### [What you are asked to do]
Tally the lines below that include "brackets" and give only the total.

### [Dataset extract]
****************************************
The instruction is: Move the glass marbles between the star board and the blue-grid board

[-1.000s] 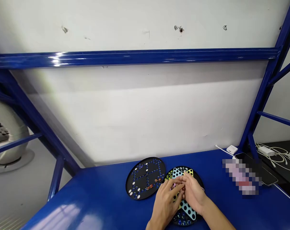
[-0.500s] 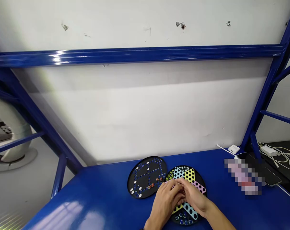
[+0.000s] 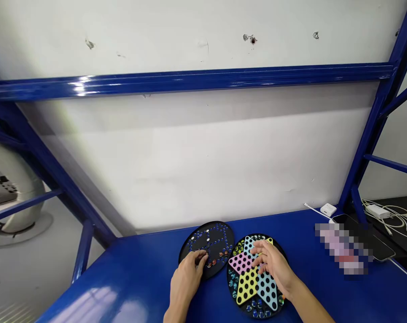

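Two round black boards sit side by side on the table. The left one, a black disc board (image 3: 220,237), has rings of holes filled with small blue marbles, and a few orange marbles (image 3: 222,254) lie near its right side. My left hand (image 3: 187,280) rests with curled fingertips on that disc's lower edge; anything in them is hidden. The other is a star-shaped Chinese checkers board (image 3: 247,285) with pink, yellow and pale blue points, and glass marbles sit around it. My right hand (image 3: 273,264) hovers with spread fingers over its upper right, holding nothing visible.
The boards stand on a blue metal table (image 3: 129,278) against a white wall. Blue shelf bars (image 3: 190,80) frame it. To the right lie a black phone (image 3: 368,235), a pixelated object (image 3: 341,249), a small white charger (image 3: 328,209) and white cables (image 3: 385,217).
My hands have separated. The left hand has moved left onto the disc board, and the right has lifted off the star board's centre, uncovering its coloured points.
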A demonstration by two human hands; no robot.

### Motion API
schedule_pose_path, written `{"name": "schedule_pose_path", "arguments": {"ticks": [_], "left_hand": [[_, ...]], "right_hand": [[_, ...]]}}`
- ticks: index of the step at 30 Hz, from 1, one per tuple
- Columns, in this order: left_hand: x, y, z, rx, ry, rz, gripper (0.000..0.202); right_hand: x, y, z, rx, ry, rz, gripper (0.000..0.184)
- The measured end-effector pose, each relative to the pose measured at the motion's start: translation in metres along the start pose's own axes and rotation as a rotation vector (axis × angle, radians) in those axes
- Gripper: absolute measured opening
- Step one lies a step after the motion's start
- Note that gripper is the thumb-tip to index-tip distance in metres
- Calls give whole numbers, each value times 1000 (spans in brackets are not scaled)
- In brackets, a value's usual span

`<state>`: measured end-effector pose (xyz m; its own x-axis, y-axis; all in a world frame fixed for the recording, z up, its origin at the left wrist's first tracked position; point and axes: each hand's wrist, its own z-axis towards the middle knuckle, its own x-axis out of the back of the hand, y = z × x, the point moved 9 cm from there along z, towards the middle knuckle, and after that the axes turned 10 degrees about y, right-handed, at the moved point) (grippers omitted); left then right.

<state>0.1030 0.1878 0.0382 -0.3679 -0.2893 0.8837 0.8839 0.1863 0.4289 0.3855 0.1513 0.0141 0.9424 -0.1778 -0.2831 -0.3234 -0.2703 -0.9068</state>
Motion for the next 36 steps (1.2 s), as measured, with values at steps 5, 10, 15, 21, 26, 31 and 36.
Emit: {"name": "schedule_pose_path", "arguments": {"ticks": [5, 10, 15, 21, 26, 31, 36], "left_hand": [[-3, -2, -1, 16, -47, -53, 35], [8, 17, -5, -82, 134, -175, 40], [-8, 77, -28, -396, 78, -273, 41], [-35, 134, -28, -541, -224, 82, 38], [-42, 150, -19, -572, -332, 317, 31], [-50, 162, -17, -569, -356, 413, 27], [-56, 172, -14, -556, -362, 444, 29]], "right_hand": [[19, -19, 9, 72, 37, 16, 57], [60, -44, 24, 250, 238, -220, 49], [76, -55, 26, 362, 363, -361, 48], [73, -55, 25, 434, 372, -402, 43], [68, -53, 24, 420, 344, -396, 43], [64, -50, 24, 408, 301, -370, 44], [63, -48, 25, 410, 284, -377, 44]]}}
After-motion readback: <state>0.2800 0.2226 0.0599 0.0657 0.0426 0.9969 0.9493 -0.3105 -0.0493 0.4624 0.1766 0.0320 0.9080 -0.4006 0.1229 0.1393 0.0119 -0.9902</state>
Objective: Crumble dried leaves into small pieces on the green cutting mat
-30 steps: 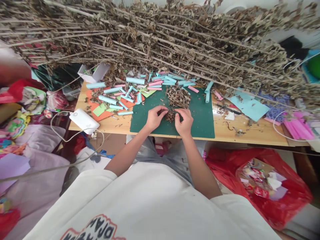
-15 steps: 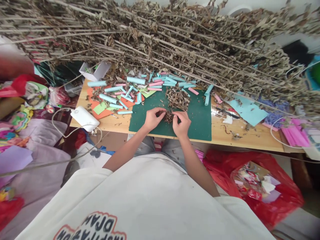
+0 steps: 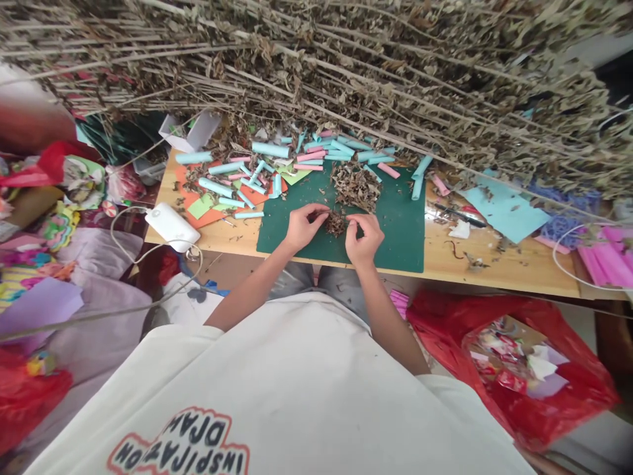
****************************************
### [Solution to this task]
2